(DATA BELOW Opens)

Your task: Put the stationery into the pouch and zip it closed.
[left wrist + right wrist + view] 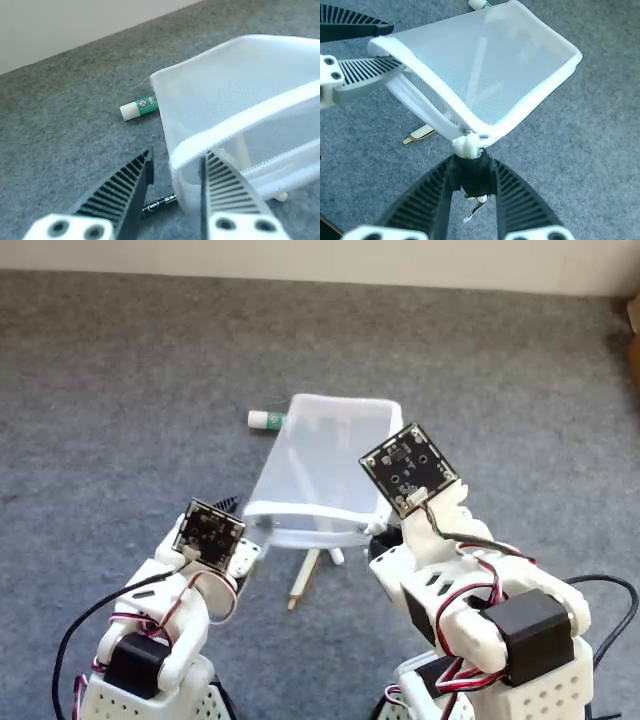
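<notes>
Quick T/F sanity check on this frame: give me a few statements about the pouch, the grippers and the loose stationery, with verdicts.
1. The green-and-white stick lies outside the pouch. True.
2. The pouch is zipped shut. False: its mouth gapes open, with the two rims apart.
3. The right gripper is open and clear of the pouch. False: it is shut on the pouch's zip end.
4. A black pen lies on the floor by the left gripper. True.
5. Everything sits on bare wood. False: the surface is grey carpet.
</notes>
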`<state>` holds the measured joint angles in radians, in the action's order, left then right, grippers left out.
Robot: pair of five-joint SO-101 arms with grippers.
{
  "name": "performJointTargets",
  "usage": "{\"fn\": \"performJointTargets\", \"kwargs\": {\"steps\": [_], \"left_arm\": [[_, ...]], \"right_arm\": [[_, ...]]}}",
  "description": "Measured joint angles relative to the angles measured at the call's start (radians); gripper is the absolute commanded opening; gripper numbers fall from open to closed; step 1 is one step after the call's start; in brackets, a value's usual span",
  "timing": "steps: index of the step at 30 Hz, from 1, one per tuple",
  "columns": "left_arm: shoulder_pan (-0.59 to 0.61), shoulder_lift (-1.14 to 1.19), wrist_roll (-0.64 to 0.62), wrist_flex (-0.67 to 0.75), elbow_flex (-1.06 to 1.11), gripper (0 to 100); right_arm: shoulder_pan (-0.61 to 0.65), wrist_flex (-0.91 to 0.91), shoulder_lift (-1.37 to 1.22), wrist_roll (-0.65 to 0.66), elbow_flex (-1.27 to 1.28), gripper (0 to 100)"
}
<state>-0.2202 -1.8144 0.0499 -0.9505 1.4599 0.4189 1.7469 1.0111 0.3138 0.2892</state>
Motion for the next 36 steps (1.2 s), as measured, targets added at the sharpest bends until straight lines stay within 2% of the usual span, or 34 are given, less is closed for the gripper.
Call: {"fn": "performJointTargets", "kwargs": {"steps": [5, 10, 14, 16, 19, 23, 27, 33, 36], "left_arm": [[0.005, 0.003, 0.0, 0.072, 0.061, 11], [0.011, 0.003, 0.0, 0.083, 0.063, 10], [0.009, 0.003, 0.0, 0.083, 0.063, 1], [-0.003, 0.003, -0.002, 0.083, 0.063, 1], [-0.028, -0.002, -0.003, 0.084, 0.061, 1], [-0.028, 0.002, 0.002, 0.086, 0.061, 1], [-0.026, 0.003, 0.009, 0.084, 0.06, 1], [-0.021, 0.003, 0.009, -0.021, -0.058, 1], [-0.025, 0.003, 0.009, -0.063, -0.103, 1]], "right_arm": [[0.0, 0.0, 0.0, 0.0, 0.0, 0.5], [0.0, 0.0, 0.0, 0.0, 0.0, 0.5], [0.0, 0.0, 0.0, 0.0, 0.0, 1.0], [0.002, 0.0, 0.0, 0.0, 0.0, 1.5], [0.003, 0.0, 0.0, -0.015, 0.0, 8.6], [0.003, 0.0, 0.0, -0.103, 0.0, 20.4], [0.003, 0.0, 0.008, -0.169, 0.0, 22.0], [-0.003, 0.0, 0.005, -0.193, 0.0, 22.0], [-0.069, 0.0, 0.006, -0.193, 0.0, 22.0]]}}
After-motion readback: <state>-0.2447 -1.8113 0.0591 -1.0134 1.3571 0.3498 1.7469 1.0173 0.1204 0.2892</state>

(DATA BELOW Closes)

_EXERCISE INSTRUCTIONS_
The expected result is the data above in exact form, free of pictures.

_WRITTEN ANSWER_
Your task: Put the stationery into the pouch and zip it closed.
[left wrist + right wrist + view] 
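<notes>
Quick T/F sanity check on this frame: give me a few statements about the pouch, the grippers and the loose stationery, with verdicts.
1. The green-and-white stick lies outside the pouch. True.
2. The pouch is zipped shut. False: its mouth gapes open, with the two rims apart.
3. The right gripper is open and clear of the pouch. False: it is shut on the pouch's zip end.
4. A black pen lies on the floor by the left gripper. True.
5. Everything sits on bare wood. False: the surface is grey carpet.
</notes>
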`<state>` holds the measured joint angles in radians, in the action's order, left then right, grippers left out.
Robot: pair of five-joint SO-101 arms with grippers.
{
  "name": "performJointTargets",
  "usage": "{\"fn\": \"performJointTargets\", \"kwargs\": {\"steps\": [_], \"left_arm\": [[_, ...]], \"right_arm\": [[_, ...]]}}",
  "description": "Measured joint angles relative to the angles measured at the call's start (radians); gripper is the absolute commanded opening; gripper numbers fall from open to closed; step 1 is one step after the call's start; in brackets, a value's usual span",
  "timing": "steps: index of the step at 30 Hz, from 1, one per tuple",
  "columns": "left_arm: shoulder_pan (-0.59 to 0.61), shoulder_lift (-1.14 to 1.19), wrist_roll (-0.64 to 0.62), wrist_flex (-0.67 to 0.75), elbow_flex (-1.06 to 1.11), gripper (0 to 100); right_arm: shoulder_pan (-0.61 to 0.65), wrist_flex (-0.91 to 0.91), shoulder_lift (-1.37 to 1.22), wrist_roll (-0.65 to 0.66), elbow_flex (-1.27 to 1.28), gripper (0 to 100)"
}
<state>-0.2202 -1.8144 0.0499 -0.9505 1.4599 0.4189 1.7469 1.0111 0.3138 0.2892</state>
Motion for the next 36 steps (1.2 s), as measured, targets added at the sharpest bends until straight lines stay within 2% of the usual span, or 34 are given, less is closed for the gripper.
Call: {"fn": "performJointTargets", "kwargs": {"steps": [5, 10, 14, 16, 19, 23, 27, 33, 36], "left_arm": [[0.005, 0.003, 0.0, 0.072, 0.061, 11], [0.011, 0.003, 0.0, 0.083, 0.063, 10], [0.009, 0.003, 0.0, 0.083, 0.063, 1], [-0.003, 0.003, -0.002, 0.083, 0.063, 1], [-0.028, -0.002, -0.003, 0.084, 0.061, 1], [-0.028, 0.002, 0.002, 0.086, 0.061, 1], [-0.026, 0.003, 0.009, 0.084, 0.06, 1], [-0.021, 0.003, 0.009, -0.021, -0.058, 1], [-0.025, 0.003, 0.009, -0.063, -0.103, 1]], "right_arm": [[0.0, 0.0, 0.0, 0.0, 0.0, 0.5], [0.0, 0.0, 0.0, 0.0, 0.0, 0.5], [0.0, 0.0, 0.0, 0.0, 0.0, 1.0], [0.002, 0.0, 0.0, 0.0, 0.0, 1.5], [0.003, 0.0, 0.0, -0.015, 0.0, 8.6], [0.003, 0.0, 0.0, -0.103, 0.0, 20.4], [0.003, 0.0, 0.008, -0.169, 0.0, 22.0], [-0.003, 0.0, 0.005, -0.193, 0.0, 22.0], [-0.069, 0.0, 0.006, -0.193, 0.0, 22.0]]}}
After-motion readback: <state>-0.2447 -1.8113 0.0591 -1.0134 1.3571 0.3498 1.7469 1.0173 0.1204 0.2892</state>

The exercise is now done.